§ WHAT THE EXERCISE ASKS
Without the pictures, write the listing below out again, line for line.

§ MATERIAL PROVIDED
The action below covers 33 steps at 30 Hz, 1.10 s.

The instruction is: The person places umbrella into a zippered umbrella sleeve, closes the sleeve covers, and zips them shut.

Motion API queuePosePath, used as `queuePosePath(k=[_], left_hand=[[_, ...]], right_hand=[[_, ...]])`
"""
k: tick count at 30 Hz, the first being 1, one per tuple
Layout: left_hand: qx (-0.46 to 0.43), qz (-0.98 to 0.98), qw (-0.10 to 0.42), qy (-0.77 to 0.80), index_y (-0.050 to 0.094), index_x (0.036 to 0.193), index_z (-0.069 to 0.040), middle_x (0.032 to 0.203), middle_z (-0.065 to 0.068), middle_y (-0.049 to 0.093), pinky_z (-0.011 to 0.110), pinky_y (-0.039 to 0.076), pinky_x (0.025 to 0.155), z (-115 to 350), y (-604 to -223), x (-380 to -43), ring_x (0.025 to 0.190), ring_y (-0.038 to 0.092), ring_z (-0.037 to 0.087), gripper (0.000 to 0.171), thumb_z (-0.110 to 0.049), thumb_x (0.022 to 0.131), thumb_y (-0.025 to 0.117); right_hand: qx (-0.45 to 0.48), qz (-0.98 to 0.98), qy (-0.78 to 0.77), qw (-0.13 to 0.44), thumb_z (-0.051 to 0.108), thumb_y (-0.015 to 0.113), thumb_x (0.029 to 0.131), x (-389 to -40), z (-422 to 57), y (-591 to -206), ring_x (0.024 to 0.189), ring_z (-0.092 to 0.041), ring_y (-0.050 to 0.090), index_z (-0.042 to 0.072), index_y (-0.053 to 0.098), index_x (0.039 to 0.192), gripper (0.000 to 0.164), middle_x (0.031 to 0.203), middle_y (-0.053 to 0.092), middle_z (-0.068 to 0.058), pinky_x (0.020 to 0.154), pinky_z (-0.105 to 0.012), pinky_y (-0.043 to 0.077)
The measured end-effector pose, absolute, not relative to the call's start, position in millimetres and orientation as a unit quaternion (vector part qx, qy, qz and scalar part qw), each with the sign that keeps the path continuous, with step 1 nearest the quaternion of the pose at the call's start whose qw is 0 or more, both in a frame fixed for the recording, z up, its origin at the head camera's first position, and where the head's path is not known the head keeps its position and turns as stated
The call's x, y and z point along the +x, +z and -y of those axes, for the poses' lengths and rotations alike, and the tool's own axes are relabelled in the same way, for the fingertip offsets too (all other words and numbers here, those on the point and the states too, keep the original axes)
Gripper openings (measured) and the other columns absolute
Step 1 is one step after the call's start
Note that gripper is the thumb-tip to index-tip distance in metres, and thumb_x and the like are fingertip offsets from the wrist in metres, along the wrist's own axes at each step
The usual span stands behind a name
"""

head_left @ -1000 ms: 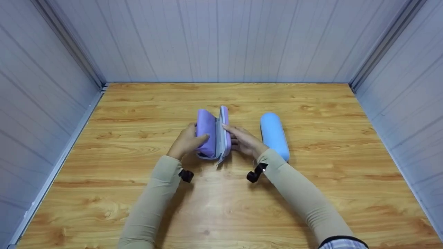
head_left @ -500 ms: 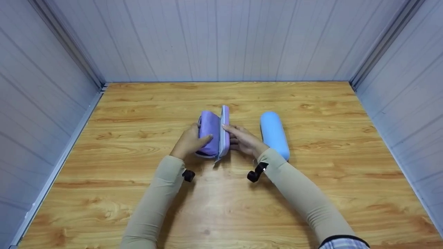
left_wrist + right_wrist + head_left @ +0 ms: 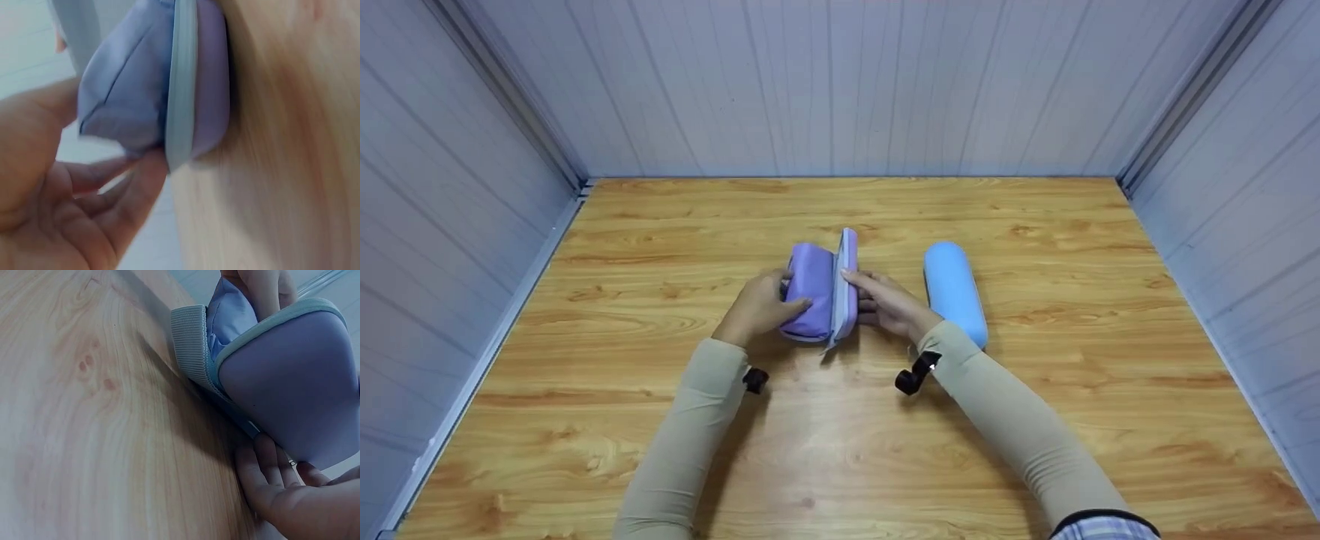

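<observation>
A purple zip case [image 3: 851, 289] stands open at mid-table, its lid raised on the right. In its left half sits a bulky purple fabric bundle [image 3: 812, 277]; in the left wrist view this bundle [image 3: 126, 84] bulges above the pale zip edge [image 3: 183, 84]. My left hand [image 3: 756, 306] holds the bundle, thumb on top and fingers at its left side. My right hand [image 3: 891, 306] grips the lid, thumb on the inner edge and fingers behind. The right wrist view shows the smooth outside of the lid [image 3: 292, 388] and a ribbed pale strip [image 3: 189, 340] at the case's end.
Right of my right hand lies a closed light blue case [image 3: 955, 292], its near end beside my wrist. The wood-grain table [image 3: 825, 450] ends at a pale panelled wall [image 3: 840, 90], with more panels on both sides.
My left hand first moved right, pushing the bundle towards the lid, then eased back left. The bundle now sits flatter in the left half. The right hand and blue case have stayed put.
</observation>
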<state>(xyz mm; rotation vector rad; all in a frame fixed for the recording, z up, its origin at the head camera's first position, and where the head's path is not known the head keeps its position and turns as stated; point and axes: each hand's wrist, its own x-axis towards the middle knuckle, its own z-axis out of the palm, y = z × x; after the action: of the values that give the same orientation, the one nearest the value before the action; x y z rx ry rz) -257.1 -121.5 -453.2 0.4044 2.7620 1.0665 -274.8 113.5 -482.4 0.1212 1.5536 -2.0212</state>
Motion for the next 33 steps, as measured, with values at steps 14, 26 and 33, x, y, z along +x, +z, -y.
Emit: queuePosePath(k=[14, 26, 33], left_hand=[[0.225, -0.905, 0.109, 0.344, 0.045, 0.142, 0.012, 0.137, 0.026, 0.054, 0.044, 0.047, 0.103, 136.3, -457.7, -256.8, 0.121, 0.057, 0.035, 0.072, -0.022, 0.088, 0.077], [0.247, -0.891, 0.194, 0.329, 0.039, 0.148, 0.010, 0.135, 0.024, 0.057, 0.043, 0.052, 0.096, 146.9, -448.3, -258.0, 0.113, 0.062, 0.034, 0.081, -0.001, 0.076, 0.073], [0.233, -0.890, 0.185, 0.345, 0.046, 0.143, 0.010, 0.130, 0.021, 0.060, 0.041, 0.053, 0.095, 144.6, -447.8, -256.1, 0.113, 0.062, 0.035, 0.073, 0.007, 0.075, 0.072]], right_hand=[[0.042, -0.583, -0.757, 0.292, 0.036, 0.065, 0.098, -274.8, -113.3, -482.0, 0.104, -0.028, 0.064, 0.005, 0.039, 0.144, 0.062, 0.120, 0.062, -0.018, 0.093, -0.041, 0.054], [0.030, -0.584, -0.757, 0.290, 0.036, 0.066, 0.097, -276.9, -115.4, -483.2, 0.106, -0.028, 0.064, 0.005, 0.042, 0.143, 0.061, 0.119, 0.064, -0.017, 0.093, -0.041, 0.053], [0.028, -0.585, -0.757, 0.290, 0.037, 0.066, 0.096, -277.7, -114.5, -482.8, 0.102, -0.026, 0.064, 0.004, 0.042, 0.143, 0.062, 0.117, 0.063, -0.016, 0.094, -0.041, 0.053]])
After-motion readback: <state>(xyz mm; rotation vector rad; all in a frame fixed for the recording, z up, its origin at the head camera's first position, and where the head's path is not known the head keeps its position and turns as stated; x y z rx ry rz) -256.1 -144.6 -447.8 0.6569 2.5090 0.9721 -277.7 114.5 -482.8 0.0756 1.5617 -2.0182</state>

§ EXERCISE OUTPUT
The action below covers 33 steps at 30 Hz, 1.10 s.

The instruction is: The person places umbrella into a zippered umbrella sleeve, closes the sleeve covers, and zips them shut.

Motion API queuePosePath, used as `queuePosePath(k=[_], left_hand=[[_, ...]], right_hand=[[_, ...]])`
"""
k: tick count at 30 Hz, the first being 1, one per tuple
Layout: left_hand: qx (-0.46 to 0.43), qz (-0.98 to 0.98), qw (-0.10 to 0.42), qy (-0.77 to 0.80), index_y (-0.050 to 0.094), index_x (0.036 to 0.193), index_z (-0.069 to 0.040), middle_x (0.032 to 0.203), middle_z (-0.065 to 0.068), middle_y (-0.049 to 0.093), pinky_z (-0.011 to 0.110), pinky_y (-0.039 to 0.076), pinky_x (0.025 to 0.155), z (-115 to 350), y (-604 to -223), x (-380 to -43), ring_x (0.025 to 0.190), ring_y (-0.038 to 0.092), ring_z (-0.037 to 0.087), gripper (0.000 to 0.171), thumb_z (-0.110 to 0.049), thumb_x (0.022 to 0.131), thumb_y (-0.025 to 0.117); right_hand: qx (-0.45 to 0.48), qz (-0.98 to 0.98), qy (-0.78 to 0.77), qw (-0.13 to 0.44), thumb_z (-0.051 to 0.108), thumb_y (-0.015 to 0.113), thumb_x (0.029 to 0.131), x (-389 to -40), z (-422 to 57), y (-591 to -206), ring_x (0.024 to 0.189), ring_z (-0.092 to 0.041), ring_y (-0.050 to 0.090), index_z (-0.042 to 0.072), index_y (-0.053 to 0.098), index_x (0.039 to 0.192), gripper (0.000 to 0.164), middle_x (0.031 to 0.203), middle_y (-0.053 to 0.092), middle_z (-0.068 to 0.058), pinky_x (0.020 to 0.154), pinky_z (-0.105 to 0.012), pinky_y (-0.043 to 0.077)
The measured end-effector pose, absolute, not relative to the call's start, position in millimetres and orientation as a unit quaternion (vector part qx, qy, qz and scalar part qw), each with the sign that keeps the path continuous, with step 1 nearest the quaternion of the pose at the call's start whose qw is 0 or more, both in a frame fixed for the recording, z up, its origin at the head camera's first position, and where the head's path is not known the head keeps its position and turns as stated
The call's x, y and z point along the +x, +z and -y of those axes, for the poses' lengths and rotations alike, and the tool's own axes are relabelled in the same way, for the fingertip offsets too (all other words and numbers here, those on the point and the states too, keep the original axes)
Gripper openings (measured) and the other columns absolute
Step 1 is one step after the call's start
Note that gripper is the thumb-tip to index-tip distance in metres, and thumb_x and the like are fingertip offsets from the wrist in metres, along the wrist's own axes at each step
The usual span stands behind a name
"""

head_left @ -1000 ms: 
head_left @ -500 ms: 
left_wrist + right_wrist + head_left @ +0 ms: 

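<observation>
A purple zip case [image 3: 851, 289] stands open at mid-table, its lid raised on the right. In its left half sits a bulky purple fabric bundle [image 3: 812, 277]; in the left wrist view this bundle [image 3: 126, 84] bulges above the pale zip edge [image 3: 183, 84]. My left hand [image 3: 756, 306] holds the bundle, thumb on top and fingers at its left side. My right hand [image 3: 891, 306] grips the lid, thumb on the inner edge and fingers behind. The right wrist view shows the smooth outside of the lid [image 3: 292, 388] and a ribbed pale strip [image 3: 189, 340] at the case's end.
Right of my right hand lies a closed light blue case [image 3: 955, 292], its near end beside my wrist. The wood-grain table [image 3: 825, 450] ends at a pale panelled wall [image 3: 840, 90], with more panels on both sides.
My left hand first moved right, pushing the bundle towards the lid, then eased back left. The bundle now sits flatter in the left half. The right hand and blue case have stayed put.
</observation>
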<state>(xyz mm; rotation vector rad; all in a frame fixed for the recording, z up, its origin at the head camera's first position, and where the head's path is not known the head keeps its position and turns as stated; point and axes: each hand's wrist, its own x-axis towards the middle knuckle, its own z-axis out of the palm, y = z × x; after the action: of the values that give the same orientation, the one nearest the value before the action; x y z rx ry rz) -257.1 -121.5 -453.2 0.4044 2.7620 1.0665 -274.8 113.5 -482.4 0.1212 1.5536 -2.0212</state>
Motion for the next 33 steps, as measured, with values at steps 14, 26 and 33, x, y, z along +x, +z, -y.
Emit: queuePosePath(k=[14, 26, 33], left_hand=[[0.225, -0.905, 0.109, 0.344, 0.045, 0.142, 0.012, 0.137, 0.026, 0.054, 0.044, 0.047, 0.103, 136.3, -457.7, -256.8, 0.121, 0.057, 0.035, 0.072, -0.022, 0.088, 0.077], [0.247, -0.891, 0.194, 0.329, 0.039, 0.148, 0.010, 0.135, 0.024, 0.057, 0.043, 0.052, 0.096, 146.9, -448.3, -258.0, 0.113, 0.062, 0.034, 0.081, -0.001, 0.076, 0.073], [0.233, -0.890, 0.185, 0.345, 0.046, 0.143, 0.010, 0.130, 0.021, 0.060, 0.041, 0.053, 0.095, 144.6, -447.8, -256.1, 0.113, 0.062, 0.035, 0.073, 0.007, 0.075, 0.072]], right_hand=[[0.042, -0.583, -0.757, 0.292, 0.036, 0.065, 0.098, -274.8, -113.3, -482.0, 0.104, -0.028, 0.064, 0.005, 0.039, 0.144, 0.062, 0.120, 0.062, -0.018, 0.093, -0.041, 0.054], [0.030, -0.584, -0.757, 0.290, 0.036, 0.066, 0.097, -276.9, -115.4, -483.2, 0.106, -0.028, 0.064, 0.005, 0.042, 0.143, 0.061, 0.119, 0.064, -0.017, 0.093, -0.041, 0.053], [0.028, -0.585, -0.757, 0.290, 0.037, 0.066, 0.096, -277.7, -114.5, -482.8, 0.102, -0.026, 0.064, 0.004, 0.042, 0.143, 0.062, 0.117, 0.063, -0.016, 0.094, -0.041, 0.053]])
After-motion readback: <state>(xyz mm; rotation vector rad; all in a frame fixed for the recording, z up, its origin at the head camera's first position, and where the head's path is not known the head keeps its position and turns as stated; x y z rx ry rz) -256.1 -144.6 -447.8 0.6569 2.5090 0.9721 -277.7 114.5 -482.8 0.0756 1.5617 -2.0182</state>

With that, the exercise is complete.